Aim of the exercise
In the data below, find every line with the word "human" and copy it.

Source data:

──────────────────────────────

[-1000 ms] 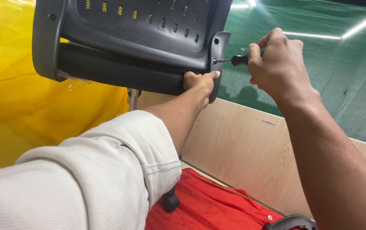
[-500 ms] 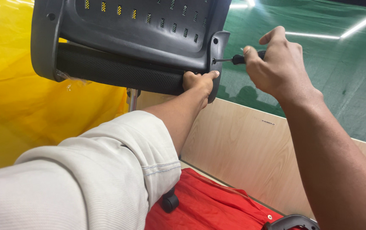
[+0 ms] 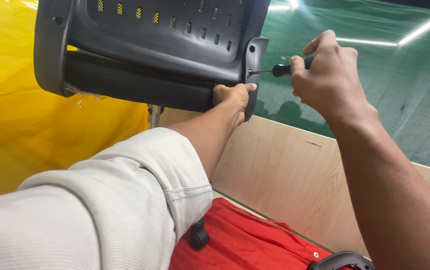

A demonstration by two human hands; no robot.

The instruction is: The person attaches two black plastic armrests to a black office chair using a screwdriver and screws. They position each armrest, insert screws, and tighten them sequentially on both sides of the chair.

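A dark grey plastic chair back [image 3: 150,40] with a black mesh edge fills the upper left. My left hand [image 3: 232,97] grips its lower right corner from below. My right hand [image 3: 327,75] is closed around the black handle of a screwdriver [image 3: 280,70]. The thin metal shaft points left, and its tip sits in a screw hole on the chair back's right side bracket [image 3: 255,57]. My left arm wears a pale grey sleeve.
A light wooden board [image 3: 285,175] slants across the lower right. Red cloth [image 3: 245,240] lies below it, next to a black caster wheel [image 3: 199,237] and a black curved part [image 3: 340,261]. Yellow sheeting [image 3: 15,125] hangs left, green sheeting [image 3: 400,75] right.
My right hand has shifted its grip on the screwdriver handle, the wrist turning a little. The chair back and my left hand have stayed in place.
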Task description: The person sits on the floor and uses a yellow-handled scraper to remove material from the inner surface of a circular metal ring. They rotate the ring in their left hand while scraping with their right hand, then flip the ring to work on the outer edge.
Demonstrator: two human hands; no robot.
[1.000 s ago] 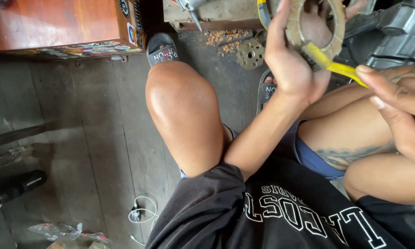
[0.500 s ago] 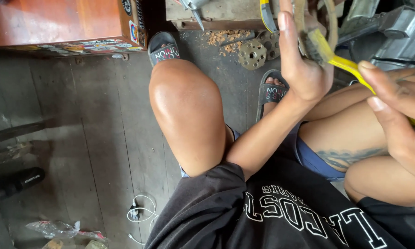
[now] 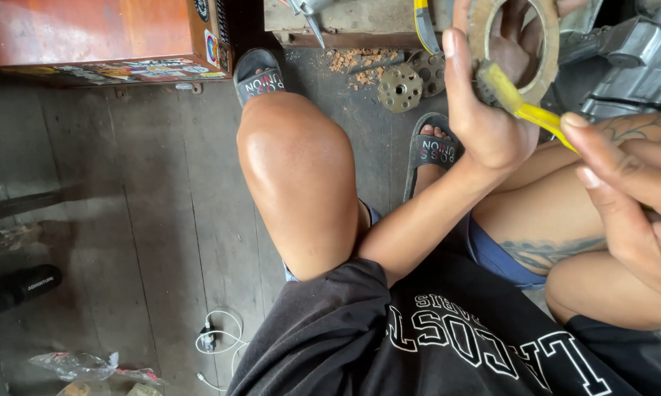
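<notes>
A flat tan ring (image 3: 547,62), dull and worn like fibre or rusted metal, is held up at the top of the view, above the person's bare knees. The left hand (image 3: 484,110) is closed around the ring's near edge, thumb along the outer side, fingers showing through its round hole. Against the ring's lower rim lies the dark bristled head of a brush with a yellow plastic handle (image 3: 539,117); the handle runs down and away from the ring into the right hand (image 3: 631,198), which pinches it between thumb and forefinger.

Just beyond the ring, on the grey plank floor (image 3: 162,205), a small round metal disc with drilled holes (image 3: 400,88) lies beside a scatter of reddish-brown shavings (image 3: 356,59). Further off from the ring stands an orange-brown wooden box (image 3: 88,33); small colourful rectangular stickers line its bottom edge and its near corner. Far from the ring, towards the bottom of the view, a thin white cable (image 3: 217,345) coils on the planks, with crumpled clear plastic wrap (image 3: 77,364) nearby.
</notes>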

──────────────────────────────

Finished exercise
A demonstration by two human hands; no robot.
Demonstrator: two human hands; no robot.

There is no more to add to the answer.